Each line of the data must reappear exactly in your answer, with no images included.
=== Section Start ===
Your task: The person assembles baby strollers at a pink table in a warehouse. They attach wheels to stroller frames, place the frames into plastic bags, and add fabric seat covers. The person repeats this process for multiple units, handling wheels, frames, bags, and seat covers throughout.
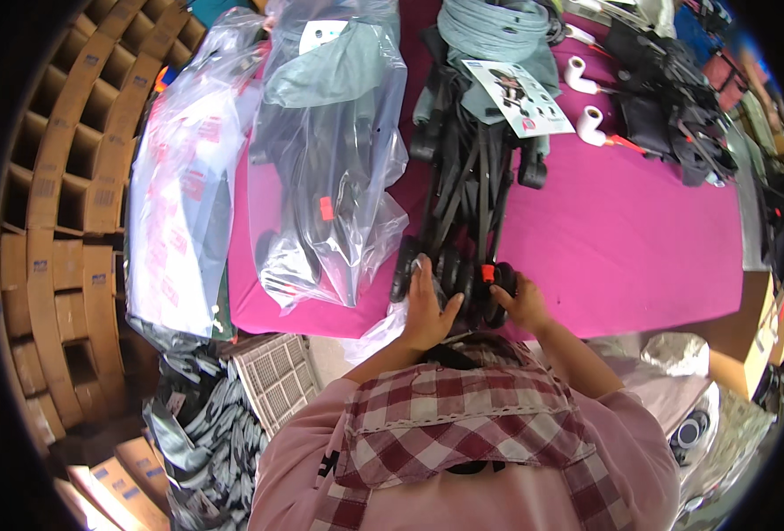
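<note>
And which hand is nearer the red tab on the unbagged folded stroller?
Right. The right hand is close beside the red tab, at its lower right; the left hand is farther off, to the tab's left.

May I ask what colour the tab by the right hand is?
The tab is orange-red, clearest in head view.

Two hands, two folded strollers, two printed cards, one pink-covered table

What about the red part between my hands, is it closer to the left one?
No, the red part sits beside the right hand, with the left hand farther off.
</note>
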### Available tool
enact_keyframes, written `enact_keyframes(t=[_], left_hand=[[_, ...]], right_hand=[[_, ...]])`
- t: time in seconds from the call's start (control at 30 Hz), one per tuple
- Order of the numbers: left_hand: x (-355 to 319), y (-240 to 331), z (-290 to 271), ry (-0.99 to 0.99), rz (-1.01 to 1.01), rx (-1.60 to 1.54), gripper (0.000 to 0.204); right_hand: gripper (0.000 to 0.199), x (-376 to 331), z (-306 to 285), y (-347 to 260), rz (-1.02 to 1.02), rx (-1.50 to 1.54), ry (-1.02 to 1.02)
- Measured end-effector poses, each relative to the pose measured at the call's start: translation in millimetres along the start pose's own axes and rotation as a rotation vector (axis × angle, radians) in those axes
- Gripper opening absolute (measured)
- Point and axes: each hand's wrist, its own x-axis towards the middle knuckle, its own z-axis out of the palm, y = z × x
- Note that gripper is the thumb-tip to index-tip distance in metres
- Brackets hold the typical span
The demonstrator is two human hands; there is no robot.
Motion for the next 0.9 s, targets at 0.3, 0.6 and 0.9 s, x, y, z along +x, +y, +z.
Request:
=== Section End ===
● **FINAL ANSWER**:
Your task: The person assembles baby strollers at a pink table in a warehouse. They attach wheels to stroller frames, place the frames into plastic bags, and add fabric seat covers. The person repeats this process for multiple units, handling wheels, frames, bags, and seat covers throughout.
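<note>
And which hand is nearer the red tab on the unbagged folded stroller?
Right. The right hand is close beside the red tab, at its lower right; the left hand is farther off, to the tab's left.

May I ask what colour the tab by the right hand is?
The tab is orange-red, clearest in head view.

Two hands, two folded strollers, two printed cards, one pink-covered table

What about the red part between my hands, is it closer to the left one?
No, the red part sits beside the right hand, with the left hand farther off.
</note>
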### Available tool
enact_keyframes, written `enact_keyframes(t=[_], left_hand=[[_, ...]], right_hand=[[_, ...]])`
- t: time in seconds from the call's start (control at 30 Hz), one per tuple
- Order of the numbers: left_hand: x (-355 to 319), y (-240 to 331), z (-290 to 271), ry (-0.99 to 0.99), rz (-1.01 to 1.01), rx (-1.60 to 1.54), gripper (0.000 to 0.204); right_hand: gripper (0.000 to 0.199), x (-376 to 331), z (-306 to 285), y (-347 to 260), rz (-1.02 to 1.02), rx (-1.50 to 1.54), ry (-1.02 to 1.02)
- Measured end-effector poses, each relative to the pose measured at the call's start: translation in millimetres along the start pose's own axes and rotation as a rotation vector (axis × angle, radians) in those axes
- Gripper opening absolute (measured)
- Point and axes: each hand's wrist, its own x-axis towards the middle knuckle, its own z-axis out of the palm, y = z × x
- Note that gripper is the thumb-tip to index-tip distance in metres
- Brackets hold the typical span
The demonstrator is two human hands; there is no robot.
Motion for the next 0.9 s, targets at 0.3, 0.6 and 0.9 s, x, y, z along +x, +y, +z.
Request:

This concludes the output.